TRY IT:
Tell how many lines of the data below have the string "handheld" in them. Say nothing more.

Source records:
● ● ●

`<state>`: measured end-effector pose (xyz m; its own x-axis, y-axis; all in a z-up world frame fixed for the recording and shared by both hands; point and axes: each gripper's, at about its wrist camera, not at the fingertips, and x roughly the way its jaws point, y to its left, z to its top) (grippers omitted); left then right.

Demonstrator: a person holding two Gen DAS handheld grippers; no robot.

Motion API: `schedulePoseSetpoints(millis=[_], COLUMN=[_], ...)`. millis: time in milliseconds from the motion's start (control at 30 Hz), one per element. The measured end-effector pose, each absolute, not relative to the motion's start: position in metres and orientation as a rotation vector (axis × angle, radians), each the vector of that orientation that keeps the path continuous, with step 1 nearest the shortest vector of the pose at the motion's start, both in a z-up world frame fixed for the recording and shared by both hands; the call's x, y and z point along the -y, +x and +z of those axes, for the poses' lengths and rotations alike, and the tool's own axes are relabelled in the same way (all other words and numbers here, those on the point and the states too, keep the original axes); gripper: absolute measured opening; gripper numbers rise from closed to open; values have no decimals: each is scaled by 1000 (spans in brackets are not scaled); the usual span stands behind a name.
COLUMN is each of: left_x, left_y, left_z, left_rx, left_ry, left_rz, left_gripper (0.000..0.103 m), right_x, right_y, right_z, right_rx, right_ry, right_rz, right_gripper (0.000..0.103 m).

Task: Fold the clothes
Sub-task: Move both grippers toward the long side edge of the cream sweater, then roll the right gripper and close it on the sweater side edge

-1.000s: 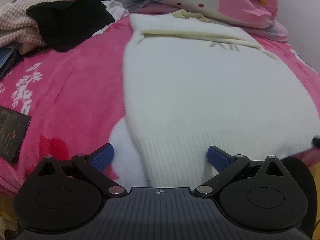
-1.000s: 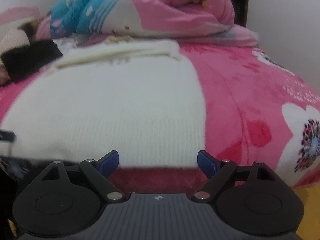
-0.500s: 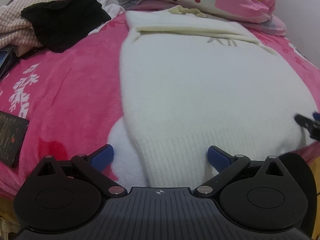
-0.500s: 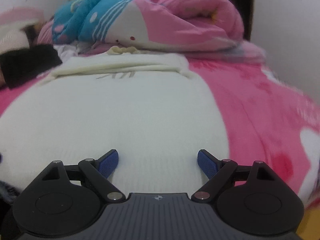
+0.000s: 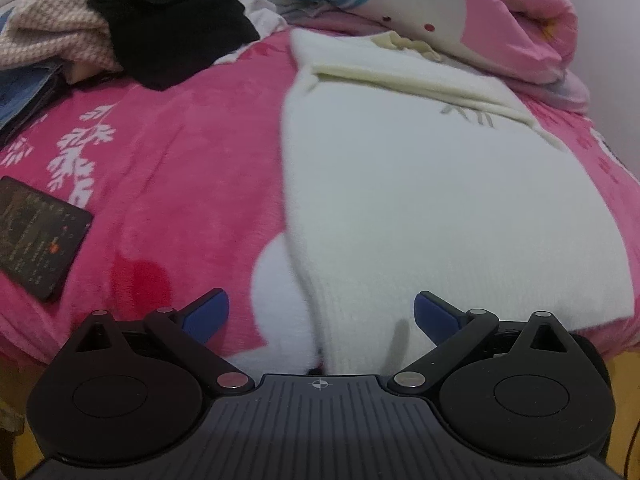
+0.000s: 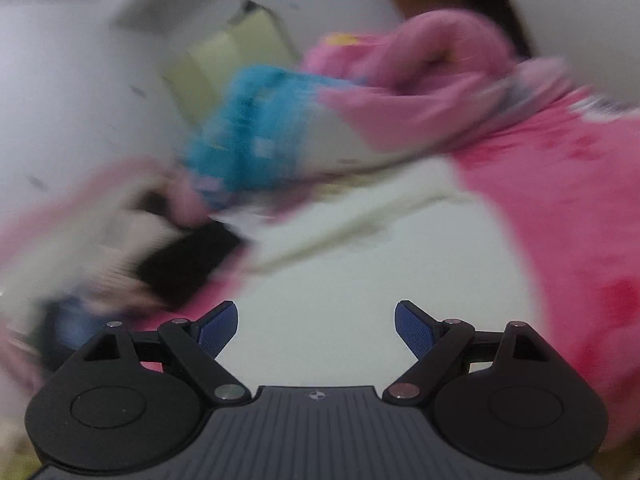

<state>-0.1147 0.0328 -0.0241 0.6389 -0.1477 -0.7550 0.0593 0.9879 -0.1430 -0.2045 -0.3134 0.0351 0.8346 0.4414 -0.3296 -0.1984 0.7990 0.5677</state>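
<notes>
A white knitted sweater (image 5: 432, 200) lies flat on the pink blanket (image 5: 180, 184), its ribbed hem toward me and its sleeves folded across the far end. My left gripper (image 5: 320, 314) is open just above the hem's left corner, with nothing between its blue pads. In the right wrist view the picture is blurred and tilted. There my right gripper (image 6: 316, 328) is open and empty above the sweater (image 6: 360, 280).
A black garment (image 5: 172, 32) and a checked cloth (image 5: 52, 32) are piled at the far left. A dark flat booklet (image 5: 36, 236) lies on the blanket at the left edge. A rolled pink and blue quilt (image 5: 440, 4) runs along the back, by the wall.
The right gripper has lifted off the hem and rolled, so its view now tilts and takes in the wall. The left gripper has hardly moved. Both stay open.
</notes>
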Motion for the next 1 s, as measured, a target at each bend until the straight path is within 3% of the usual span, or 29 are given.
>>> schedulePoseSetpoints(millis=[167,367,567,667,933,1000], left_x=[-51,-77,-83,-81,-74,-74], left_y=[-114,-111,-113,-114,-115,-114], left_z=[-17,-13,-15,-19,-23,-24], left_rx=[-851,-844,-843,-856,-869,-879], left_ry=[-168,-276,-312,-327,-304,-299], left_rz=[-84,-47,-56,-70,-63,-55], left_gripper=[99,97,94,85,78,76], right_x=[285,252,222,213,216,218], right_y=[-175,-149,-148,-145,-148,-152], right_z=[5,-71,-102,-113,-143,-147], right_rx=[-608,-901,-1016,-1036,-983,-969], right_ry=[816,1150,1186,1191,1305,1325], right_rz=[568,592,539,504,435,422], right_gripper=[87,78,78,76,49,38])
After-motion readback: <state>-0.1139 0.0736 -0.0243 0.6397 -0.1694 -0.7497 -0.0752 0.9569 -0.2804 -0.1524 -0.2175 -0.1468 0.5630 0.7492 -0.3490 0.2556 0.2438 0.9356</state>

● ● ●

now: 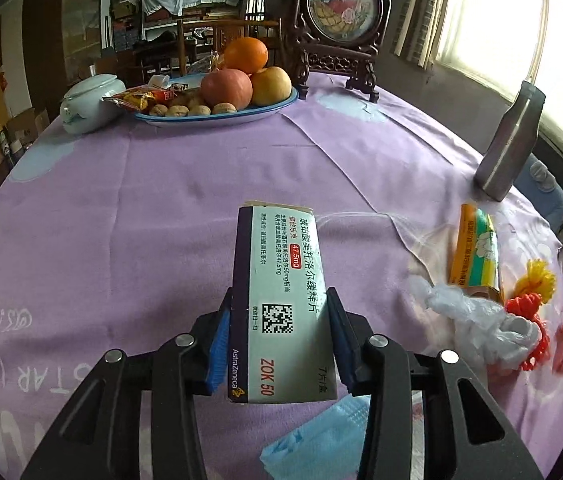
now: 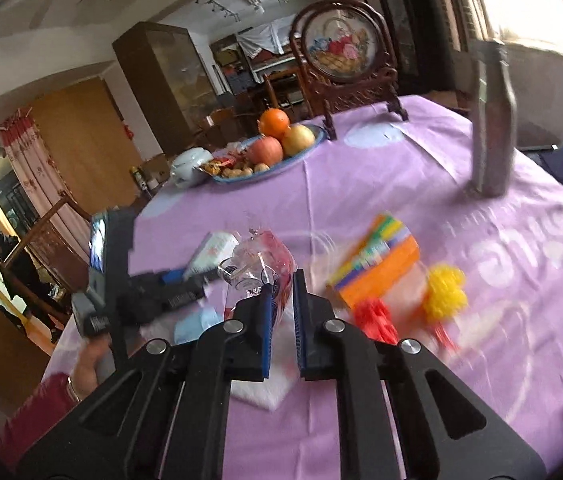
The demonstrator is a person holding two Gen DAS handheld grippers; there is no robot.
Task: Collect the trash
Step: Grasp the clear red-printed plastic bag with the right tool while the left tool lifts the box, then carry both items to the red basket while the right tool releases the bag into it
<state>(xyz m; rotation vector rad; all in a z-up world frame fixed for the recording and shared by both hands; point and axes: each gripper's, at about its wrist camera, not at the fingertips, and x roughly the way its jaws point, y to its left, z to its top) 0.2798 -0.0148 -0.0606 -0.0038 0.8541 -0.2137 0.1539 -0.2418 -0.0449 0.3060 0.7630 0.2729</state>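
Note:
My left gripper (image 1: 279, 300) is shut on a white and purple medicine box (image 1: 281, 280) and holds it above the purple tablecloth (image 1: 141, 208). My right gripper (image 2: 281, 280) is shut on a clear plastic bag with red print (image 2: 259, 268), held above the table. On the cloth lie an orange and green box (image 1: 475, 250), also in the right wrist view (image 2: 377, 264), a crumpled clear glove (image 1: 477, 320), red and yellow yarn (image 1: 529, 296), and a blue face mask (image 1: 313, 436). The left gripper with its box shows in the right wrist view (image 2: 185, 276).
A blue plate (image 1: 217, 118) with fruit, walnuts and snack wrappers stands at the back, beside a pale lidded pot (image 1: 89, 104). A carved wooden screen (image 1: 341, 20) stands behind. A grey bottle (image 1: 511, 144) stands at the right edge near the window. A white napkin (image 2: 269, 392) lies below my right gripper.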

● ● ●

EXERCISE SOLUTION:
2